• **Brief**: Please write out the full listing beneath this line exactly, skipping its images.

──────── Source material ────────

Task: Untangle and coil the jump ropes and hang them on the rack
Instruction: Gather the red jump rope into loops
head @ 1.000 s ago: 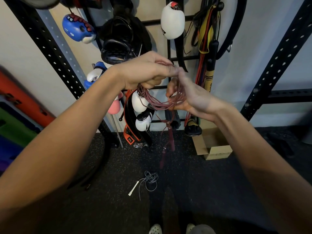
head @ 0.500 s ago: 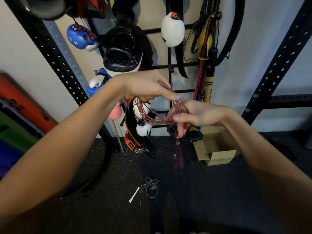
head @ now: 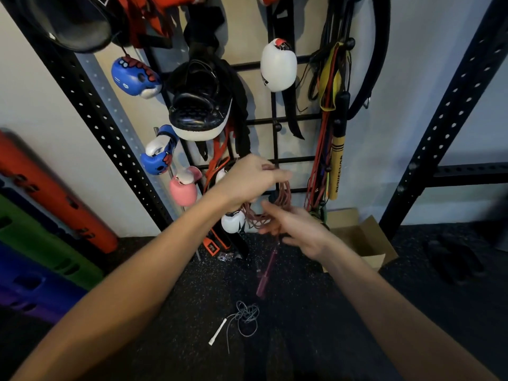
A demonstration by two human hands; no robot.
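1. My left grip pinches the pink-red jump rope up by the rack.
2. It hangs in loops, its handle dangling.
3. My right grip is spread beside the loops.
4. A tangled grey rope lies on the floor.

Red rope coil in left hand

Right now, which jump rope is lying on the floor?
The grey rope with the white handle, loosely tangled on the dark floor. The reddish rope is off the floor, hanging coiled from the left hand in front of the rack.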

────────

• **Response to the exercise**:
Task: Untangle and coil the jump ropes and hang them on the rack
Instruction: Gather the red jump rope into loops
head @ 1.000 s ago: 
head @ 0.500 s ago: 
head @ now: 
A demonstration by two human hands; no robot.
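1. My left grip pinches the pink-red jump rope up by the rack.
2. It hangs in loops, its handle dangling.
3. My right grip is spread beside the loops.
4. A tangled grey rope lies on the floor.

Red rope coil in left hand

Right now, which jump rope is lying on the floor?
The grey rope with the white handle, loosely tangled on the dark floor. The reddish rope is off the floor, hanging coiled from the left hand in front of the rack.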

Whatever the exercise asked has now been answered.